TASK OBJECTIVE -
A faithful copy is needed of the lines below from the one with "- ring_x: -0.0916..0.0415" up to and including the one with "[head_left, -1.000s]"; set it down with no pictures and no other lines.

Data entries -
*** Block opens ***
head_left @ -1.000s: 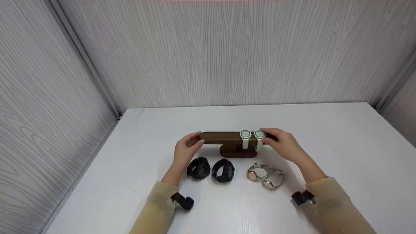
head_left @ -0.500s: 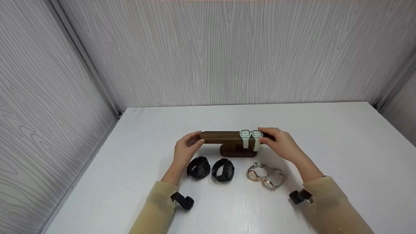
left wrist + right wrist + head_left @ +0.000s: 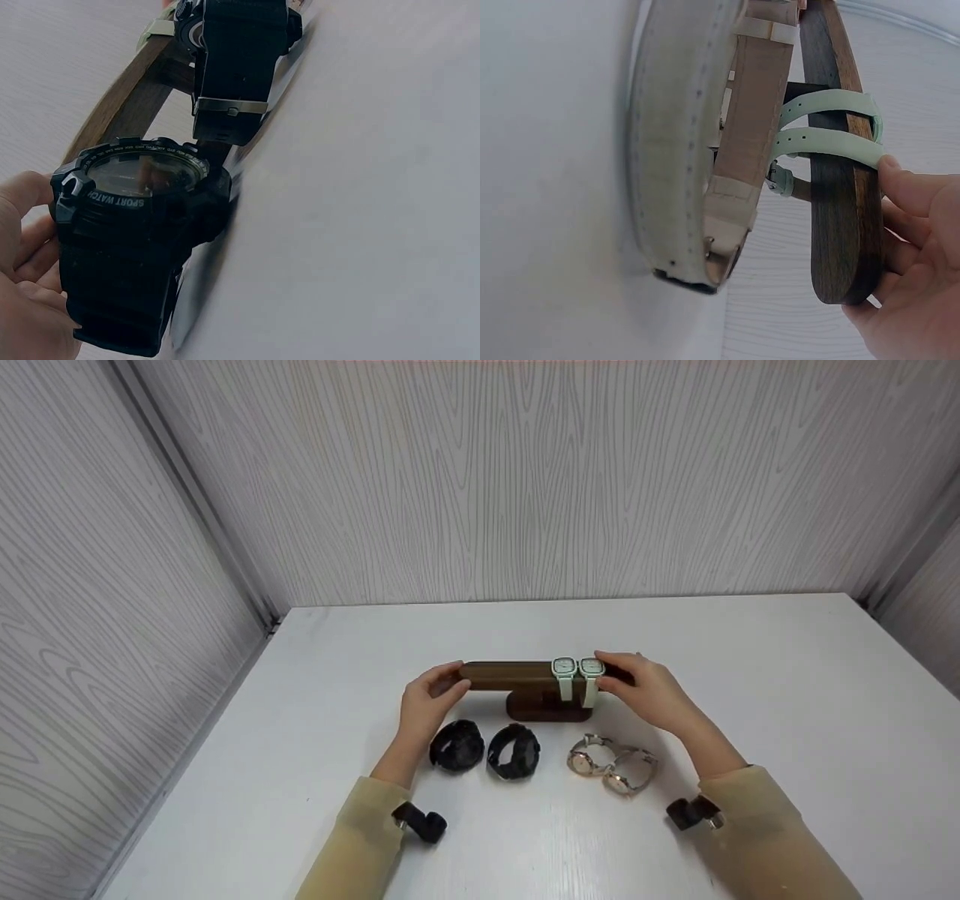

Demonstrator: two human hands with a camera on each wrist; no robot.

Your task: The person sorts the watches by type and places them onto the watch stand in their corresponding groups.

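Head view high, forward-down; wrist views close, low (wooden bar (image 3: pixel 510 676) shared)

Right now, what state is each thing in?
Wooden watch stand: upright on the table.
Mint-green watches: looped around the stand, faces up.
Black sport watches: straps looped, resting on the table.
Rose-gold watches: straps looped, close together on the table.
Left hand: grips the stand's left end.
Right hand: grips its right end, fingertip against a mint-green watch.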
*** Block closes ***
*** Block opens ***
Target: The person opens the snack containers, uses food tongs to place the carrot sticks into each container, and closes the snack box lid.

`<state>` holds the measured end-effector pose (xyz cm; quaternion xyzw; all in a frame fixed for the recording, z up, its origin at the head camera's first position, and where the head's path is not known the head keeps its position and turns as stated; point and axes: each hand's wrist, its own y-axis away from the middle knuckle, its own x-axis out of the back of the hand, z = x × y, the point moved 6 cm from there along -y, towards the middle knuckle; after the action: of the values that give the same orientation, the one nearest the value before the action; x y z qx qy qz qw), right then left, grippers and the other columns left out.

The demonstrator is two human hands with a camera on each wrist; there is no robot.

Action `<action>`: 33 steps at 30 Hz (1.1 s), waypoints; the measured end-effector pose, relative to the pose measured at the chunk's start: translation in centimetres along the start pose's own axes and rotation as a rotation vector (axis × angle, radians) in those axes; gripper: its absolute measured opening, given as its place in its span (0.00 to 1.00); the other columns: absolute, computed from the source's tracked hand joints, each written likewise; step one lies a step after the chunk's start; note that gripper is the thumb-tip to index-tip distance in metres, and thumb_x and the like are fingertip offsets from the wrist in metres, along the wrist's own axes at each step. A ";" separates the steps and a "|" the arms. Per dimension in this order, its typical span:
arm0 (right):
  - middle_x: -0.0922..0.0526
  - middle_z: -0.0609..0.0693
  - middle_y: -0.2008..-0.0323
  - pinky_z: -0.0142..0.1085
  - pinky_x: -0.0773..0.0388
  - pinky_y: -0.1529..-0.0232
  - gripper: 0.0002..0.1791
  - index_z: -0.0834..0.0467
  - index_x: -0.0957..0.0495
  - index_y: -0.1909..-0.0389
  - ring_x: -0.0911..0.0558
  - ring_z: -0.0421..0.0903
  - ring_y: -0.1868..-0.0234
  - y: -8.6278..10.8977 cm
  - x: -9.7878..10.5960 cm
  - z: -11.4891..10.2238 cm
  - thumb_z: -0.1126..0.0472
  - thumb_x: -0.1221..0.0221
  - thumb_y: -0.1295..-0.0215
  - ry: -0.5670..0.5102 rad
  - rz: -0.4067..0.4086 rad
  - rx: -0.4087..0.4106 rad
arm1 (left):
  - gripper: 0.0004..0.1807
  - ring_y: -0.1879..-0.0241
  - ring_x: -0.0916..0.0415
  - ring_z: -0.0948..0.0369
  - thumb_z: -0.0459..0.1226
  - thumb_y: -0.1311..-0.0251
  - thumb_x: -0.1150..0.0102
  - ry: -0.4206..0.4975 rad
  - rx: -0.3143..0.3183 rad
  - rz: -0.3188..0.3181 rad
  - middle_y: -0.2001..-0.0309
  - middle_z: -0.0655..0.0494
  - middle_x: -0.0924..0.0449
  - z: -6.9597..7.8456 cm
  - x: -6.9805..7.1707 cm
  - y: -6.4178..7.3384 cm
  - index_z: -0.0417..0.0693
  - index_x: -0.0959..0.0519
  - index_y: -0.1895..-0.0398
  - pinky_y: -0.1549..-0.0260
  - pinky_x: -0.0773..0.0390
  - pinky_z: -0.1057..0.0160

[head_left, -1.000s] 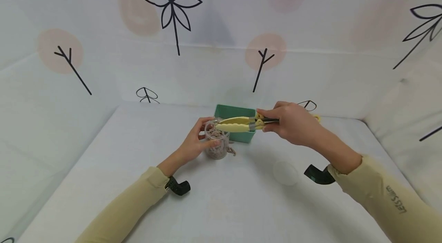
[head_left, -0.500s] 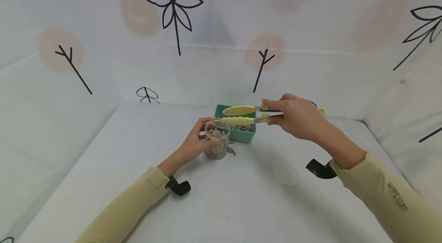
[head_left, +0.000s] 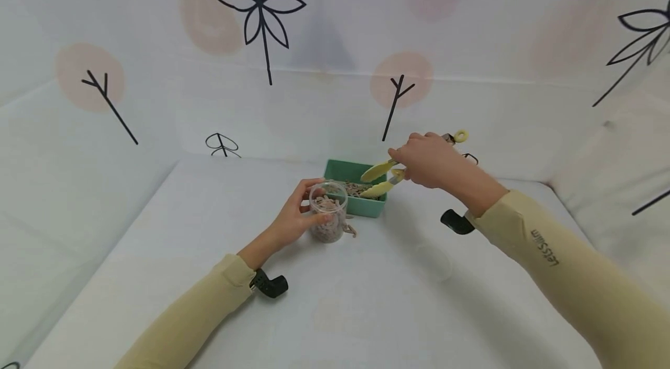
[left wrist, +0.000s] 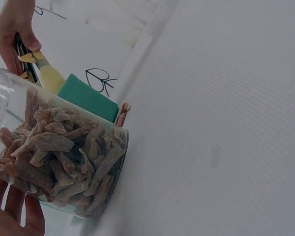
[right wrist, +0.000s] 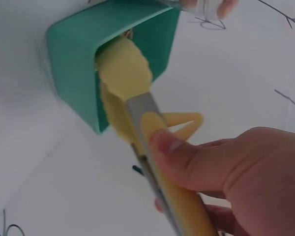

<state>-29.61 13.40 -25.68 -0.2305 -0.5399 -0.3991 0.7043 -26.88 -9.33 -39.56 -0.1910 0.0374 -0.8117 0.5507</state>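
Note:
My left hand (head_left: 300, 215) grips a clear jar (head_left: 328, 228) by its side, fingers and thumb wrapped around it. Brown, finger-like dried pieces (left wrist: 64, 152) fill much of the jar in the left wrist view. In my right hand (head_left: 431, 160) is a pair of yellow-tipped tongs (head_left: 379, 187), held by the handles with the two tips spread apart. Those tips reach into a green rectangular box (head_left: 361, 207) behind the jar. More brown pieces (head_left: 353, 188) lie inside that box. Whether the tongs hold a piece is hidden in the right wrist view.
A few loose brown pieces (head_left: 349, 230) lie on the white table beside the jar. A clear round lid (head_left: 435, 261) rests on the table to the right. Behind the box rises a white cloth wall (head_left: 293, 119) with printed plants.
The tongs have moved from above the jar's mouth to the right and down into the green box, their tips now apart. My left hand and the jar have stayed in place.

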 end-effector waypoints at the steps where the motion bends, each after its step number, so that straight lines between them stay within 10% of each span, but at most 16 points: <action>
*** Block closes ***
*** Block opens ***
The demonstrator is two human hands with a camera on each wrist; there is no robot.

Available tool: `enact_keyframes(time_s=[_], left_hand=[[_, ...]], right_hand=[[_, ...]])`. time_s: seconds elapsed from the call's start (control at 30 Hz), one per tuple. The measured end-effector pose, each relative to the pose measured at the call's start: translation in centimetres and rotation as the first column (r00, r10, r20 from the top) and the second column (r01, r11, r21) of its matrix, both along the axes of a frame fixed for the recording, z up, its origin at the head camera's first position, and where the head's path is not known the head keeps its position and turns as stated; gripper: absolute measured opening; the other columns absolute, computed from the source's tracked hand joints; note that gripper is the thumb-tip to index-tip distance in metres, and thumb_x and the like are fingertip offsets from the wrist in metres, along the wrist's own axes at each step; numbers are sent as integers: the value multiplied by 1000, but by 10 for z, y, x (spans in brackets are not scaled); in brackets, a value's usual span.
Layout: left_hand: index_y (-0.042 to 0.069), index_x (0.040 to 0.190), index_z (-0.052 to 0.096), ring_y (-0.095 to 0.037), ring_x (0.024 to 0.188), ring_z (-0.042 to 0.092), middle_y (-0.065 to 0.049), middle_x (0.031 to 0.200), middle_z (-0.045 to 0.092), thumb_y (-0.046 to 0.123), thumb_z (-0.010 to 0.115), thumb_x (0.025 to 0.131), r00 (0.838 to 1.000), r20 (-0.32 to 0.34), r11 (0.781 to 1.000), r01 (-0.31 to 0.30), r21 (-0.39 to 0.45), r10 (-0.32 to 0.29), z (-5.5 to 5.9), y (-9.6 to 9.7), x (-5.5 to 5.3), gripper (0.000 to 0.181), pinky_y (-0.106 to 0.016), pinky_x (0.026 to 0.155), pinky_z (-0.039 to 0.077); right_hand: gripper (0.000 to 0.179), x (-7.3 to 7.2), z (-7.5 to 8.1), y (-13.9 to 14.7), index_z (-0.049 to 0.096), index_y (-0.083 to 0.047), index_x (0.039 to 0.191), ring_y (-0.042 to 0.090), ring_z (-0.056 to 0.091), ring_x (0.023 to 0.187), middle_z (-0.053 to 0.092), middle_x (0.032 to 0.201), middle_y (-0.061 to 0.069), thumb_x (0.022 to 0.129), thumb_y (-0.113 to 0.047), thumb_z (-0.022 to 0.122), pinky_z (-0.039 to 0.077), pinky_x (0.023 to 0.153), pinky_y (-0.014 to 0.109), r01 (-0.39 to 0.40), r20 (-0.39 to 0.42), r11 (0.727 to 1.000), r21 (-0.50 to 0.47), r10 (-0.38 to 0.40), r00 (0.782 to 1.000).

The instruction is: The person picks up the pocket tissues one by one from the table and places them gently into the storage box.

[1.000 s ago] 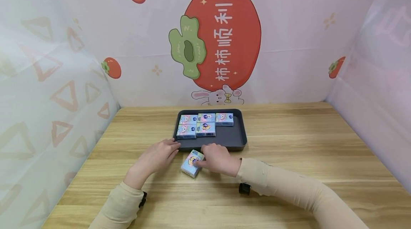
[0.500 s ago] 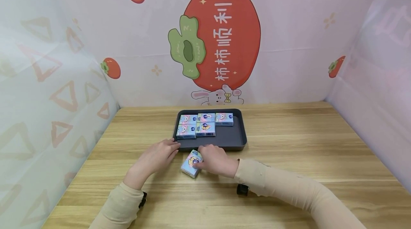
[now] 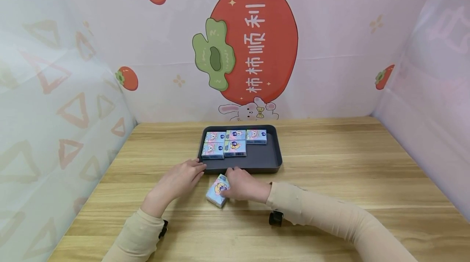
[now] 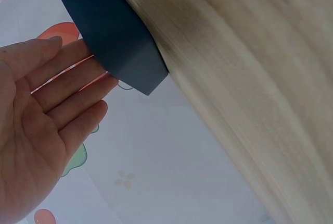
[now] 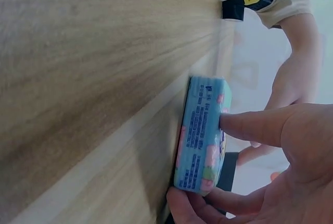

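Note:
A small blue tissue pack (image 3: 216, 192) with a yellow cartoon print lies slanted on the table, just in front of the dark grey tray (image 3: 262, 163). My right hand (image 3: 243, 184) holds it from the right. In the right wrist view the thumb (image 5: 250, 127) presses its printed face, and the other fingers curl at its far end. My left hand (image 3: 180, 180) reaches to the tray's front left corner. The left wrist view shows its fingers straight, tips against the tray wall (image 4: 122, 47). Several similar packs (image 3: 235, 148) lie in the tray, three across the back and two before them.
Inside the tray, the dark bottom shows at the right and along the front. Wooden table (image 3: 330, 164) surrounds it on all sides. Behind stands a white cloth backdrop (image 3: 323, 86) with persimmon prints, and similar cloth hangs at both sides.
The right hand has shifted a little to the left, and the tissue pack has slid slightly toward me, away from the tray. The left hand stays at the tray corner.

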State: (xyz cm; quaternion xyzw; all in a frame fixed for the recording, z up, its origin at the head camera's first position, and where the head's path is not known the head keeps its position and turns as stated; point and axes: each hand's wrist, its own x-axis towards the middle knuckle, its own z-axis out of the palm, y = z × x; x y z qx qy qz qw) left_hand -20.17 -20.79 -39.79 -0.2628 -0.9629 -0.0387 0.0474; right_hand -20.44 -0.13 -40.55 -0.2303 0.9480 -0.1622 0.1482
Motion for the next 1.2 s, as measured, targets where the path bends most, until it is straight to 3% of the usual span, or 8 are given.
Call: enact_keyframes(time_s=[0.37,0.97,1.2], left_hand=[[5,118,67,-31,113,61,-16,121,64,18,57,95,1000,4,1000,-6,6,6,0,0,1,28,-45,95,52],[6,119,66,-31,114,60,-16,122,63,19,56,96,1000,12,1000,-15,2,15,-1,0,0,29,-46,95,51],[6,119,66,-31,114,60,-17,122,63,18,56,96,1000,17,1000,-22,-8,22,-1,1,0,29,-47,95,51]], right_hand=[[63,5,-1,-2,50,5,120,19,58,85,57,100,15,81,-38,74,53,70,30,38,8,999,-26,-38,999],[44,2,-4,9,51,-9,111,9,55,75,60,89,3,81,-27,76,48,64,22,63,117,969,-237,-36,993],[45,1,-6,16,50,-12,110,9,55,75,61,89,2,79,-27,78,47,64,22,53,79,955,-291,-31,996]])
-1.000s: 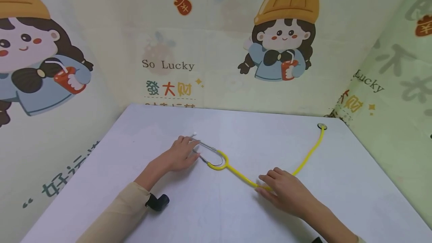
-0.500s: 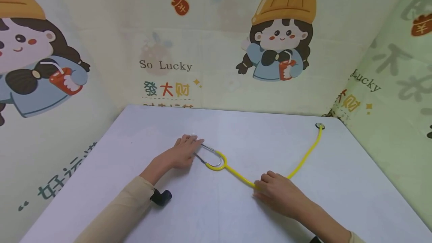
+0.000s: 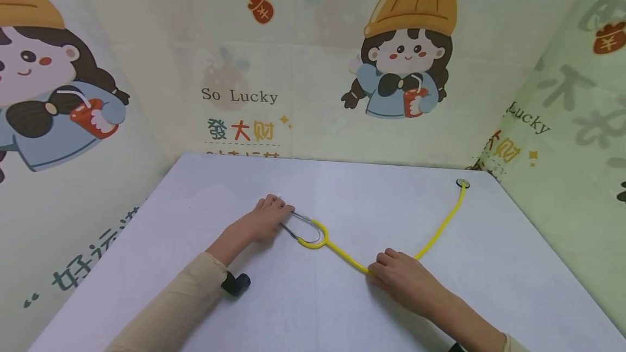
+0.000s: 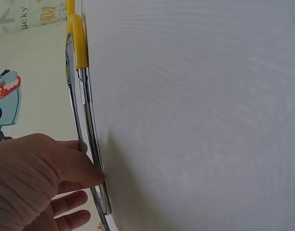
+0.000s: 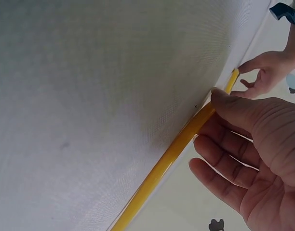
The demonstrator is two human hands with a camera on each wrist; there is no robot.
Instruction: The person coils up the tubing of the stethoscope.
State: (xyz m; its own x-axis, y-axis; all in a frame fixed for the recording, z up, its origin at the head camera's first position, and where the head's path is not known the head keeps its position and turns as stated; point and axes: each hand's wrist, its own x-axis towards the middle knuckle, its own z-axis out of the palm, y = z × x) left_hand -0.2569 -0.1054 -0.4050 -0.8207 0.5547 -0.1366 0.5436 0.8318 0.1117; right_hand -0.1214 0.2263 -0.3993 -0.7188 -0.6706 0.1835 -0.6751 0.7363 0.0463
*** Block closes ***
ANSWER SECTION -
  - ring_x: -0.0916..0.0415
  - ring_z: -0.0948..0.0369
  - thumb_z: -0.0459..0.1226
  - thumb_y: -0.1311..-0.0251
  - thumb_x: -0.1150..0.0102
  - ry: -0.4206..0.4975 rad
  - rx: -0.3143..0.3183 rad
  - rz: -0.3188..0.3181 rad
  - middle_y: -0.2001..-0.0309
  - middle_z: -0.0655..0.0494
  - middle_x: -0.0924..0.0449
  - z: -6.9597..7.8456 cm
  - x: -6.9805..7.1707 cm
  - y: -6.4178..7.3384 cm
  - index_z: -0.0417..0.0693
  - index_x: -0.0959..0.0519
  - index_y: -0.1895..-0.0398
  - pinky_y: -0.1549..-0.0260
  - pinky_x: -0.0773..0.0390
  - pinky_z: -0.1057..0.0160

[head_left, -1.000s] 

This answer leaves nothing further to address.